__What you should do__:
Find the line with "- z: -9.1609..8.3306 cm" in the entries below. Repeat it, every following line, and the line with "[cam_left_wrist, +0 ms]", exactly and with nothing added.

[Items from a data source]
((

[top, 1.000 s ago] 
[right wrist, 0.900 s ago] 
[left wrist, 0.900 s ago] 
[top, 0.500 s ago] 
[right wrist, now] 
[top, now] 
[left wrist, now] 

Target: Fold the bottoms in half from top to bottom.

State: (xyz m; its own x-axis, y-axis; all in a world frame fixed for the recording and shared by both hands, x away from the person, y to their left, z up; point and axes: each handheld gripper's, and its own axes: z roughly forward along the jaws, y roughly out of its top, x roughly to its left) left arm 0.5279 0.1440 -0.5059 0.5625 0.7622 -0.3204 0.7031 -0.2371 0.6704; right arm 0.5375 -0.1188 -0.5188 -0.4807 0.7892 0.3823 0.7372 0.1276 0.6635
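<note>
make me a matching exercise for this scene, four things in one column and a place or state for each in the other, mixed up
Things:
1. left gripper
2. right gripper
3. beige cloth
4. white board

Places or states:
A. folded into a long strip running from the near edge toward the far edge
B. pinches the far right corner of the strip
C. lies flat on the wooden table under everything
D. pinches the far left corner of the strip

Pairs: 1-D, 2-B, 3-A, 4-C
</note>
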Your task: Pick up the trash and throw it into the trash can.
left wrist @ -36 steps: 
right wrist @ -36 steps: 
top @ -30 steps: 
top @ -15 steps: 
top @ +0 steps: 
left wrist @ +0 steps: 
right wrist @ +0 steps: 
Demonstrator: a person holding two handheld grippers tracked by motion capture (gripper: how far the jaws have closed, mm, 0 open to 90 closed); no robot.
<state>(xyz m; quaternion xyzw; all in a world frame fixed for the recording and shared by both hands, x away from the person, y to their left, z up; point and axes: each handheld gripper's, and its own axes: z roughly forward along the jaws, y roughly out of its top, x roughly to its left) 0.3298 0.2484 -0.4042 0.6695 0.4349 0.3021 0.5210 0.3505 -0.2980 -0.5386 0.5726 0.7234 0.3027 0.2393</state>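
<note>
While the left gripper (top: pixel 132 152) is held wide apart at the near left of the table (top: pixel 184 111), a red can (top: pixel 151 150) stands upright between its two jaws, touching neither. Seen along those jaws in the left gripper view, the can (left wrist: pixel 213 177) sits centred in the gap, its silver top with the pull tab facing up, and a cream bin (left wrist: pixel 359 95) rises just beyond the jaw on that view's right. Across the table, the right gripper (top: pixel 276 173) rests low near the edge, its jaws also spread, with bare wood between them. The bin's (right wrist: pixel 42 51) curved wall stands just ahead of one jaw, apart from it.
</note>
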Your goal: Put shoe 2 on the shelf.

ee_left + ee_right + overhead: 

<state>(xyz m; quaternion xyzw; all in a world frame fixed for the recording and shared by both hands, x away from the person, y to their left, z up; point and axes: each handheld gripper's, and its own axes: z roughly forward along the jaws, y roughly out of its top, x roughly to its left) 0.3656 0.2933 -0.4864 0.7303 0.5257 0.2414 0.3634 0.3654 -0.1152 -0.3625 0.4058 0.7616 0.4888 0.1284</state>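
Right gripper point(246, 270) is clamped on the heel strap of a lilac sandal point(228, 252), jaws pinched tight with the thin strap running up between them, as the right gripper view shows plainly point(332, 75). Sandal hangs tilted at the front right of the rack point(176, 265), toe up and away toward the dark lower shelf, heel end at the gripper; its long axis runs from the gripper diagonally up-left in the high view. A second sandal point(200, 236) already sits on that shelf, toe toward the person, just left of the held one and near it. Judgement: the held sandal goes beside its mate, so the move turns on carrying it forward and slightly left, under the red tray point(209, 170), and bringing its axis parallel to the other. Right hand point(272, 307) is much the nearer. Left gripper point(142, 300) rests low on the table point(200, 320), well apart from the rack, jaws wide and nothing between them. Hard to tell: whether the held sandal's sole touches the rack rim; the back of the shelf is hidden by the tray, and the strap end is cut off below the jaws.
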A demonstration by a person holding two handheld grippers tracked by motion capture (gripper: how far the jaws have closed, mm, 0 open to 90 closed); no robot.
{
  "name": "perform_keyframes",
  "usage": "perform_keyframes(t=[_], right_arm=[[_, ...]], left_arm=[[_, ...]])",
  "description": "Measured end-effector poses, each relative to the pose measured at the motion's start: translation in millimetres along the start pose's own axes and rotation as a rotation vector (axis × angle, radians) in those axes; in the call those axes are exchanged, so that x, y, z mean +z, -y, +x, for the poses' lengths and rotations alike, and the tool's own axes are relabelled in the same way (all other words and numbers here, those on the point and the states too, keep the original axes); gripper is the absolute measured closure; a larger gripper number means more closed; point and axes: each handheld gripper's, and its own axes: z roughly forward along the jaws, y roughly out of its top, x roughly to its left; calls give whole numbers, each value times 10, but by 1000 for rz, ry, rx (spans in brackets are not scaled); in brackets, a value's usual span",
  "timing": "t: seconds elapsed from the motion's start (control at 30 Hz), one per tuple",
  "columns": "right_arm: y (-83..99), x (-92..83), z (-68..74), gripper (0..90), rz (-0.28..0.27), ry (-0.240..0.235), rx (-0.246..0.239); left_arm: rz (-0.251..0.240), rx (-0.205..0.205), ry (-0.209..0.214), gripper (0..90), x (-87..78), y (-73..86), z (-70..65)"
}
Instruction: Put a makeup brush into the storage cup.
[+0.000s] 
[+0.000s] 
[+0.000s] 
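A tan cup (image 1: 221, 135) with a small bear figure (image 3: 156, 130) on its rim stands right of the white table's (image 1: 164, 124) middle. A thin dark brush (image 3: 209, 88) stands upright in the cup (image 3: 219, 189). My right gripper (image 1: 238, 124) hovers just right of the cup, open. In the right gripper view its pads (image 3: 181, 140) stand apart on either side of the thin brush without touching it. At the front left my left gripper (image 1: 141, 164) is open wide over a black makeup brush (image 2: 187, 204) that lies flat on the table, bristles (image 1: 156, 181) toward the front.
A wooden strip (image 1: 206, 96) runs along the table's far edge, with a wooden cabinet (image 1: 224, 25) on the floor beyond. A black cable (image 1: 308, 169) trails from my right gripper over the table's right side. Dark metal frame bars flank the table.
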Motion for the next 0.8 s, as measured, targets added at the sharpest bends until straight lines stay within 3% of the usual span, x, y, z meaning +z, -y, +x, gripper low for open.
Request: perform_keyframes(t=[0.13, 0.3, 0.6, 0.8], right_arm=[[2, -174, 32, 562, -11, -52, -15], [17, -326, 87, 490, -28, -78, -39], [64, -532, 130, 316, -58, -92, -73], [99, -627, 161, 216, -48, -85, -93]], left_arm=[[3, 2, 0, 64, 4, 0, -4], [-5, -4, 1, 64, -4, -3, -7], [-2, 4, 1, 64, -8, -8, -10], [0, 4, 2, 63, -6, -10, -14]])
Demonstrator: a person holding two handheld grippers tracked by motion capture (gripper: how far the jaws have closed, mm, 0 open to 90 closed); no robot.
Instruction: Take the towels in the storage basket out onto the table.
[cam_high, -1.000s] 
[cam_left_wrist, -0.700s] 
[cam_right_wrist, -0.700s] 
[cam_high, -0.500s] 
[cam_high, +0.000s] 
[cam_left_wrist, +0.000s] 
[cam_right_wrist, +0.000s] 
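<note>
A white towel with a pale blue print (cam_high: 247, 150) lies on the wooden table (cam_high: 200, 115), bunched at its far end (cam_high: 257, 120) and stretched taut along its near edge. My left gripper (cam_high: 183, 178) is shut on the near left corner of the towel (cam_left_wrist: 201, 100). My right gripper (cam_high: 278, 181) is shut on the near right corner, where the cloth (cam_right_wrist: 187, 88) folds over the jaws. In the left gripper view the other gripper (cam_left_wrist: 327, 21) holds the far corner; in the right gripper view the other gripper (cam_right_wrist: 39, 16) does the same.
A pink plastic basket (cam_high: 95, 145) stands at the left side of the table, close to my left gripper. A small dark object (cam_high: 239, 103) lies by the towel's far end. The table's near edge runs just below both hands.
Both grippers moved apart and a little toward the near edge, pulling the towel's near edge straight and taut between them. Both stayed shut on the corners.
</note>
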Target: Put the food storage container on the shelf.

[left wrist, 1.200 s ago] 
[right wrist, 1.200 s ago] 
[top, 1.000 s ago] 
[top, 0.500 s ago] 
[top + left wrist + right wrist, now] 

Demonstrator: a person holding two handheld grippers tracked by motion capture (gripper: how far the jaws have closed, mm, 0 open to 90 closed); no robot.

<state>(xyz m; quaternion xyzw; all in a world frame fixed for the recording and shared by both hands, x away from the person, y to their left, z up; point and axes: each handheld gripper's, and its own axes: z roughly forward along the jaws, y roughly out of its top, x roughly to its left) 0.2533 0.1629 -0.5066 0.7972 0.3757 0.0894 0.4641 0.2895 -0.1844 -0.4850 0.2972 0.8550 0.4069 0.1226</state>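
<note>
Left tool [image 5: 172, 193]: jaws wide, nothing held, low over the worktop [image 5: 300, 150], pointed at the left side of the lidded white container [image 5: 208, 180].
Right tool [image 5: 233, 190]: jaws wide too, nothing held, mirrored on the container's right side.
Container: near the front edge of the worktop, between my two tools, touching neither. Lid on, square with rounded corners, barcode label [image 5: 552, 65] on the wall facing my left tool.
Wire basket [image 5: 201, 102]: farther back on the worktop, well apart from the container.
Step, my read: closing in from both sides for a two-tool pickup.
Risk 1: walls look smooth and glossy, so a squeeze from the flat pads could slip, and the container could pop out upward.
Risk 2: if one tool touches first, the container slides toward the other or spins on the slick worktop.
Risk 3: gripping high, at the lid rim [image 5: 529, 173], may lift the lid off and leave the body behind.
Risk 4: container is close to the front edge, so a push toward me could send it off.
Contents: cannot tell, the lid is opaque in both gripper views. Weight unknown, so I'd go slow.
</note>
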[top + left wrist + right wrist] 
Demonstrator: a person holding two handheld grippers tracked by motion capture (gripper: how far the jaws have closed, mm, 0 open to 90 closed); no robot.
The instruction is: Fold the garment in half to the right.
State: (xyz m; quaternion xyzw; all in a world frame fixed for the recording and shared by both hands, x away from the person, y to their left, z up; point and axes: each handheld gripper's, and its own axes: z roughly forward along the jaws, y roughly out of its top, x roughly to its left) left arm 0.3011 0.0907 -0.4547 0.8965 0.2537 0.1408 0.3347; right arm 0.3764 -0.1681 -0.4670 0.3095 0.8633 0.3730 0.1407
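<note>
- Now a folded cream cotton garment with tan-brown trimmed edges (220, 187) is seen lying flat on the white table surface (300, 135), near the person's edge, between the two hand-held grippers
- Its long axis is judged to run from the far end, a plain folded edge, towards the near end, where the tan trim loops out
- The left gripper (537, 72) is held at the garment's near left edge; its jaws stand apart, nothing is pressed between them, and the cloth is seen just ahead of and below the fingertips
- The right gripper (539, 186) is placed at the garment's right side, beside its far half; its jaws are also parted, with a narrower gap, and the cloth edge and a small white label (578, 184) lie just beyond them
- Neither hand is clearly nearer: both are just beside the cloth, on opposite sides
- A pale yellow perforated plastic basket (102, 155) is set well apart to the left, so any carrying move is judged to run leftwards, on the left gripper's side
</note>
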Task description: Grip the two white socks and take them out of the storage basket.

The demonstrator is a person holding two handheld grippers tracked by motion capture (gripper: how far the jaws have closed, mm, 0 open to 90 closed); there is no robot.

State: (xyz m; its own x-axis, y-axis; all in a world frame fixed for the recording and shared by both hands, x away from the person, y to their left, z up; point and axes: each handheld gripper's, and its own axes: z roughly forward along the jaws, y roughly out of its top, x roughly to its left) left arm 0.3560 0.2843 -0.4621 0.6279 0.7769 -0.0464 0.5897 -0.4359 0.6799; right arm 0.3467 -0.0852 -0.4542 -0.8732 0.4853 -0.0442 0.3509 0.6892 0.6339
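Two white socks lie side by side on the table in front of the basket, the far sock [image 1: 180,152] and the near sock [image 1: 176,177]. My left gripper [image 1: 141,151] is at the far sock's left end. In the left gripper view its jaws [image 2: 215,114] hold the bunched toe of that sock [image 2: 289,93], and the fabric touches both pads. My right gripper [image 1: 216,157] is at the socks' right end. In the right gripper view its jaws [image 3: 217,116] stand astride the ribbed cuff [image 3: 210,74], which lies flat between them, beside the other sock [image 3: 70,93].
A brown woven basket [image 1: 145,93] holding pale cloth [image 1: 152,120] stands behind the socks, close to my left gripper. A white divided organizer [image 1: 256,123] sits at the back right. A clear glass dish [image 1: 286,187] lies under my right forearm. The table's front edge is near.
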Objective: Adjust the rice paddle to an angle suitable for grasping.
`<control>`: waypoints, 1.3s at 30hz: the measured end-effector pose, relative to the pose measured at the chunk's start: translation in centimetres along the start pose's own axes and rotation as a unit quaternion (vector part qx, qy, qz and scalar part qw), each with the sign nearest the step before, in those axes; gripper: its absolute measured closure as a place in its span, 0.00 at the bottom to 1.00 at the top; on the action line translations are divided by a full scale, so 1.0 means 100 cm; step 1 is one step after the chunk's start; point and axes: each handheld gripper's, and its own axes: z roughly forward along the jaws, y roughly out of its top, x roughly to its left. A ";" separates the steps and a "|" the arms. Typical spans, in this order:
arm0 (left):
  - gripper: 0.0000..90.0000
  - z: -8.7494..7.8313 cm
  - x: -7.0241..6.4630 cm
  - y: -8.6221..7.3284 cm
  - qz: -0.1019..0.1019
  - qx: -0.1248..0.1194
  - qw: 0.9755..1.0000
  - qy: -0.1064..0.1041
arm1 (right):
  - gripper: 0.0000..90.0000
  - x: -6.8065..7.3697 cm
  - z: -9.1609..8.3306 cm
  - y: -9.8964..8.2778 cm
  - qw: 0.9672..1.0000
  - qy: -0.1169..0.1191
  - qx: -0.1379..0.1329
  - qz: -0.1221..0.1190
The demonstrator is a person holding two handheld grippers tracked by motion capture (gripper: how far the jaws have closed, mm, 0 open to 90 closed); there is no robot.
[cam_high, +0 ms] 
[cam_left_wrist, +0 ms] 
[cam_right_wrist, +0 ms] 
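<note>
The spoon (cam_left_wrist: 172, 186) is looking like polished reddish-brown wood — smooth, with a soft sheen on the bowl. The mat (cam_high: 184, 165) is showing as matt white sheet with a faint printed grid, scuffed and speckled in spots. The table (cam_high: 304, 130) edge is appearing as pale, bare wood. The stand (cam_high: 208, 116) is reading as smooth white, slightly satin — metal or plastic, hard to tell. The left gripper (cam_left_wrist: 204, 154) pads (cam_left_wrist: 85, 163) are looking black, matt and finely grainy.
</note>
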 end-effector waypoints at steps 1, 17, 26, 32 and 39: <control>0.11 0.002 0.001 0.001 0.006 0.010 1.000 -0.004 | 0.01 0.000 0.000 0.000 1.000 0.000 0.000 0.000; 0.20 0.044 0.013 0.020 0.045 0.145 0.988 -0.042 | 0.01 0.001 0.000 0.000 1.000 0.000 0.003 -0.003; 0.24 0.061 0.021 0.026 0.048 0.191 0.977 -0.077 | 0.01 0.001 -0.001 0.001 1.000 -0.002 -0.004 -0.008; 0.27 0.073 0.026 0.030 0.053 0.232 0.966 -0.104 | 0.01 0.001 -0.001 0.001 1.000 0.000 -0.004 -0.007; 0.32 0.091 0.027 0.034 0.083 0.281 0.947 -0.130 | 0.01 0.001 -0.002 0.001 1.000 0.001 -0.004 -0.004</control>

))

__Response below__:
  - z: -9.1609..8.3306 cm
  - y: -9.8964..8.2778 cm
  - qw: 0.9672..1.0000
  - qy: -0.1169..0.1191
  - qx: -0.1379..0.1329
  - qz: -0.1221..0.1190
The demonstrator is a person holding two handheld grippers tracked by motion capture (gripper: how far the jaws have closed, mm, 0 open to 90 closed); there is no robot.
[cam_high, +0 ms] 
[cam_left_wrist, +0 ms] 

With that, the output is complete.